Notas de advocacia na era das notificações
por Janaína Vieira Nedochetko
Notas de advocacia na era das notificações
Em um mundo organizado por notificações, o direito continua exigindo algo raro: tempo para compreender.
A digitalização do sistema de justiça transformou profundamente a forma como as pessoas acompanham os processos judiciais.
Hoje praticamente qualquer movimentação registrada em um processo pode ser visualizada em poucos segundos. Plataformas organizam dados públicos dos tribunais, atualizações aparecem nas telas e notificações surgem no celular indicando que algo mudou no andamento processual.
Essa abertura de informações ampliou a transparência do Judiciário.
Mas também trouxe um fenômeno cada vez mais presente na prática da advocacia: a ansiedade pelas atualizações.
Uma nova movimentação aparece no sistema e imediatamente surge a pergunta: o que aconteceu agora?
O processo passa a ser acompanhado como se fosse uma sequência de notificações, quase como uma linha de atualizações em que cada nova informação parece indicar que algo decisivo ocorreu.
Mas o processo judicial não funciona nessa lógica.
O direito opera em um tempo diferente do tempo das notificações. Decisões exigem análise, manifestação das partes, produção de provas e reflexão jurídica. Muitas vezes aquilo que aparece como atualização no sistema não representa uma mudança real no processo, mas apenas uma etapa administrativa dentro do funcionamento institucional do Judiciário.
Foi a partir dessa experiência cotidiana da prática jurídica que surgiu esta coluna do blog da JVN Advocacia.

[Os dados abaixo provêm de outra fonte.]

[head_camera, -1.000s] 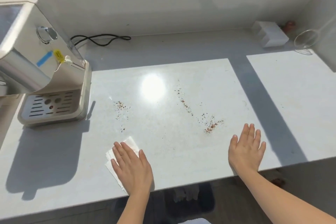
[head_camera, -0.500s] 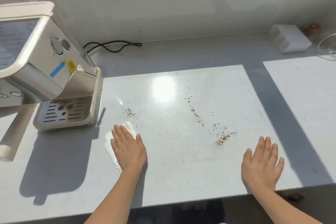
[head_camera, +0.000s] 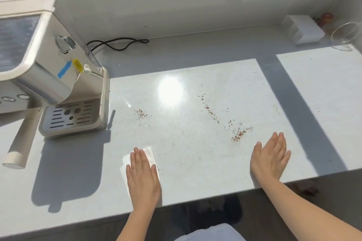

As Notas de advocacia na era das notificações reúnem reflexões sobre aquilo que acontece no intervalo entre a vida real e o processo judicial: o tempo do direito, a ansiedade produzida pelas plataformas digitais, o formalismo documental que muitas vezes condiciona o reconhecimento de direitos e o papel da advocacia na interpretação dessas dinâmicas.
Alguns textos dialogam com situações reais da prática profissional, sempre com os cuidados necessários para preservar o sigilo e a identidade das pessoas envolvidas. Não se trata de narrar processos específicos, mas de refletir sobre aquilo que a experiência concreta da advocacia revela sobre o funcionamento do sistema de justiça.
Porque, no final das contas, aquilo que aparece no sistema como um processo nunca é apenas um processo.
Antes de qualquer movimentação registrada no tribunal, já existe uma história.
E talvez a tarefa mais importante da advocacia continue sendo justamente esta: acompanhar essas histórias no momento em que elas encontram os caminhos institucionais do direito — mesmo em um mundo cada vez mais acelerado, em que tudo parece acontecer na velocidade das notificações.